Depressed tonite  

1973GAL 45F
1790 posts
6/27/2006 8:14 pm

Last Read:
6/29/2006 12:20 pm

Depressed tonite

Well awhile back in my blog I wrote about flashlight buddy---and we have been emailing alot these past few months...He is the one who sent me the email awhile ago that said he cannot see me anymore because he did not want to lose what he has at home...I was going to oblige with his request, until his wife was out of town and he invited me over to his house and yeah, you guessed it--we really seen each other!

After that we have emailed each other on a daily basis--always talking about what we want to do and such--and knowing it won't happen! We are both really not being fair to the other--I mean we both had these feelings that happened when we got together and that totally broke my rule of side dishes! I think it hit me in the face that I could feel like that for someone--only happened one other time and I lost that guy as well because he could not move to NY to be with me...

So last week I did not hear from him much--thinking he was ready to cut off emails, I emailed him and told him to at least tell me instead of throwing me off like that--come to find out he was out of town because his MIL died...I felt like an ass completely! Well since he has been back , things have felt different--maybe it was because I have not heard from him--that I was feeling a bit weird..dunno! Today I asked him one question--this was going to the be the question that decided my next step--I asked him if we were ever going to get together again...his response was

"Well....if the stars and the moon align may be possible. I just couldn't
promise anything right now. Wish I had a better answer."

That is not what I wanted to hear, but I think it was what I needed to hear from him...So I wrote to him that we should stop the emails until he decides he can see me again because we are both torturing ourselves with all the emailing of what we want and desire--

So--he has not replied and this is the beginning of the wait--and I am so damn depressed over this whole thing--Yes I go out and have my fun, but none compare to him! There have been 2 men in my life that I would leave my husband for and he was one of those men--the other is my friend from PA (he is the one in my profile pic) Hard to let go of the ones that you want to be with--but I guess that means that life is going to go on and that there is nothing I can do about it!.

Have anyone of you out there in blogville ever meet that one that you so wanted but knew you could never have?! Or have you fallen for one of your "fuck buddies" and knew that was not the thing that was supposed to happen?!

rm_sixftfive28m 41M

6/27/2006 9:00 pm

That is too sad... I'm sure it will get better in time.
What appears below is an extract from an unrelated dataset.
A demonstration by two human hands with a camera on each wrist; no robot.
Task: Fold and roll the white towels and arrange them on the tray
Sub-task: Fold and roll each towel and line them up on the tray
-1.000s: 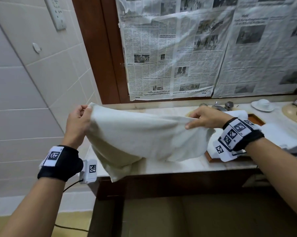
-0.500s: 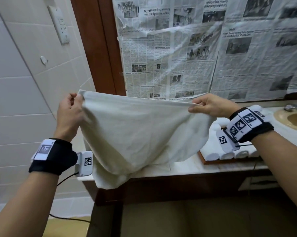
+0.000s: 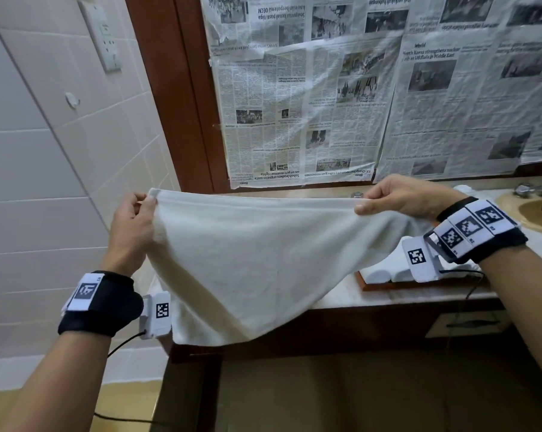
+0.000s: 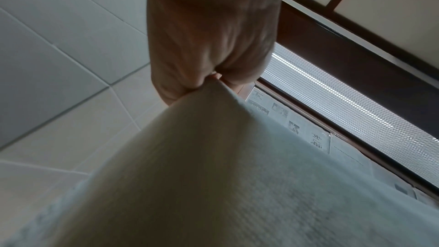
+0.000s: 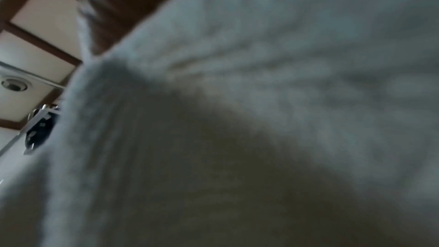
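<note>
Left hand (image 3: 132, 226) pinches the left top corner of the white towel (image 3: 257, 263), fingers curled round the hem; the left wrist view confirms the grip (image 4: 209, 44). Right hand (image 3: 397, 199) pinches the right top corner likewise. The top hem is drawn nearly straight between the two hands, in the air above the front left part of the countertop (image 3: 357, 296). The cloth hangs in a sag, its lower edge draping over the countertop's front edge at the left corner. Rolled towels (image 3: 385, 272) lie on the wooden tray (image 3: 419, 285), which sits near the front edge to the right of the held towel, partly hidden by the right wrist. A basin (image 3: 537, 213) is set in the countertop at the far right. Tiled wall (image 3: 45, 182) stands close on the left. Newspaper sheets (image 3: 357, 98) cover the mirror behind; legible headlines: "North Korea strengthens nuclear", "World"; others are upside down. The right wrist view is blurred, filled by cloth (image 5: 237, 119)
</note>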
There is a woman very special to me that I know I can never have, but as time goes on I have learned to accept it. In some ways, it makes the relationship more special than others, because it's much more than physical.

1973GAL 45F

6/28/2006 5:27 am

You are all too sweet..thanks for the words of encouragement...I so appreciate them ((((((((((( HUGS )))))))))))))))

Addy19742 44F

6/28/2006 11:27 am

I am so sorry! I was in a long distance relationship and it ended rather sadly. Hang in There!

riledup4u 54M

6/28/2006 3:43 pm

well hell all u need is a new flash light buddy....i've got mine charged up and rady shine....

1973GAL 45F

6/29/2006 6:06 am

Cute riled =) That would be a possibility for sure...will have to see what happens huh?!